> In 2016, General Motors took the lead among automotive manufacturers by introducing the Rear Seat Reminder, a technology designed to nudge drivers to check their back seats as they exit their vehicles. It uses an audible alert and a front panel message to tell drivers to check the rear of their vehicle for occupants.
> Rear Seat Reminder technology became standard on all new Chevrolet, Buick, GMC, and Cadillac four-door sedans, SUVs, and crossovers starting with the 2019 model year, and also will be standard on all 2020 model year GM pickup trucks, said GM spokesperson Phil Lienert.
> Kia, Nissan, and Subaru offer rear-seat alert systems in many of their models, according to Car and Driver, and Hyundai announced on July 31 – National Heatstroke Day – that it planned to incorporate the technology across all models by 2022. One of Hyundai’s newest innovations is the Ultrasonic Rear Occupant Alert, in which a sensor can detect the presence of a child (or pet) and activates a loud horn if the driver leaves with the child inside.
I'm not sure where you live but in the United States, in some states, children are required by law to ride in the back seat of an automobile until they are, I believe, 8 years of age. I believe that various state and federal agency recommendations are for children to ride in the back seat of an automobile until they are 13 years of age.
Presumably, then, parents are not putting their young children who cannot operate a car door into the front seat of a car and leaving them.
But the tech exists.
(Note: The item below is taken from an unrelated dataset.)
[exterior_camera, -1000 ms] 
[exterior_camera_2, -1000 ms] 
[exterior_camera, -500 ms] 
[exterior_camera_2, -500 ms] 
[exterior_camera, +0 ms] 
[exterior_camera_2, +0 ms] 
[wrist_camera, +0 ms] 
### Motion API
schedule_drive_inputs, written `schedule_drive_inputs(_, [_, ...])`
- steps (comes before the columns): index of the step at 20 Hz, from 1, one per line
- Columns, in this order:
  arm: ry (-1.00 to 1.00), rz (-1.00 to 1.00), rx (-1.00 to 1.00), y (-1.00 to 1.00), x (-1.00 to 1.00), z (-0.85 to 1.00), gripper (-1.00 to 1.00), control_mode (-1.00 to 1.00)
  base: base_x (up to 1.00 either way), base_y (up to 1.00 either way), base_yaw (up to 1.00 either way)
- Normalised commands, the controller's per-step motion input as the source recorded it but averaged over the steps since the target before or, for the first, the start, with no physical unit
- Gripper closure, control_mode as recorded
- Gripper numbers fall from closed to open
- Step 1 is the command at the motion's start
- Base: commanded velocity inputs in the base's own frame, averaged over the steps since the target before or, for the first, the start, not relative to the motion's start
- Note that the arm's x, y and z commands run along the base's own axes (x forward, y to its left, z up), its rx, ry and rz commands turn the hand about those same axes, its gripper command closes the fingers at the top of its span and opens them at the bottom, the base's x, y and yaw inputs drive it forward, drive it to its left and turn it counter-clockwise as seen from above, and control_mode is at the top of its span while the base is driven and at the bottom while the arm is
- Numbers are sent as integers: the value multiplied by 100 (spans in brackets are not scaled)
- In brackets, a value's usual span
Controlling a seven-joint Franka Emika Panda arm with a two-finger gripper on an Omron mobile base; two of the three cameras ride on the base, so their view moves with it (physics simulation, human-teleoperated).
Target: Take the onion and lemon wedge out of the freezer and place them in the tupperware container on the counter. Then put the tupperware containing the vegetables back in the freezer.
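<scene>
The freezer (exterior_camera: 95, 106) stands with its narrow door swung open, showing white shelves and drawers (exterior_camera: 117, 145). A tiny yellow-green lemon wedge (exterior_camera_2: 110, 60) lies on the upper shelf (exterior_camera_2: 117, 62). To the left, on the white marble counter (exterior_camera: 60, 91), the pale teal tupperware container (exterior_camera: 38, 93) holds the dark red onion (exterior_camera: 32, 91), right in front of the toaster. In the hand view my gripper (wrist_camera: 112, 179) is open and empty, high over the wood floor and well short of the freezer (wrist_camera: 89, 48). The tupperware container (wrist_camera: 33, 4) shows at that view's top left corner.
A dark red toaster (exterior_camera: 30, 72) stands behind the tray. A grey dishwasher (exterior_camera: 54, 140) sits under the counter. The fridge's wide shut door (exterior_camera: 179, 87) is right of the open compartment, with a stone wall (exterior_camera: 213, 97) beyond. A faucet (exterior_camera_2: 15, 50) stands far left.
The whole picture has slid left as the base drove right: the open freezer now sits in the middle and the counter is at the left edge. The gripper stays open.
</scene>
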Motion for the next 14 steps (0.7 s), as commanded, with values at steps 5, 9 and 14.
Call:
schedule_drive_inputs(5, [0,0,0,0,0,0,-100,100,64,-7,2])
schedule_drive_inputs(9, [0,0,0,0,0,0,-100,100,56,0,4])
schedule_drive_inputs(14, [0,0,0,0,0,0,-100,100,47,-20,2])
It's not like we're using tin cans and string and trying to replace that with a gizmo; we have the gizmo, and now we're trying to make an open-source version of it. While the goal is admirable there's no real benefit from using a less-tested Raspberry Pi project. There are less risky ways to learn the same lessons - a video walky-talky maybe.
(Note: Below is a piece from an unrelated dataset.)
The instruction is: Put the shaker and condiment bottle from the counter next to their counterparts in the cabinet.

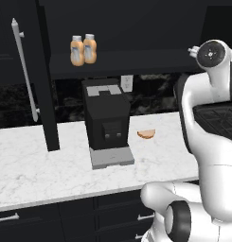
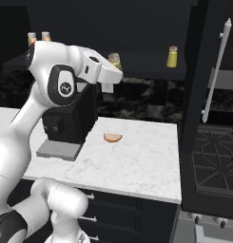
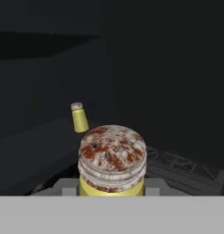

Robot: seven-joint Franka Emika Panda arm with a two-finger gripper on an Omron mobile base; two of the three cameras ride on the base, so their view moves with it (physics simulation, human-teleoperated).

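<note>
Your gripper [image 3: 111, 192] clasps the shaker [image 3: 112, 160] — raised level with the cabinet [image 2: 137, 61] shelf; next, carry it beside its yellow-green counterpart [image 2: 172, 57] — then release.

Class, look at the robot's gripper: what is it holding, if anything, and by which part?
The gripper holds the yellow-green shaker by its body, just below the speckled cap.

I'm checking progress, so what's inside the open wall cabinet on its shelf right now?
On the cabinet shelf stand two orange bottles side by side and one yellow-green shaker farther right. The second shaker is in the end effector's grip; the shelf's dark back corners are unreadable.
</note>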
As a father, I generally agree with what you both are saying regarding being conservative with tech choices on delicate areas such as babies, but I‘d also add that 99% of situations of my baby making random noises (that also trigger a baby monitor) are not something that are going yo have an impact on the baby long term. Most times my baby has lost the pacifier in the dark, and finds it before I reach upstairs (or annoyingly, between me waking up, and me reaching my bedroom door).
Also there’s the scary converse: some important things do not make a noise, such as a baby suffocating in her sleep.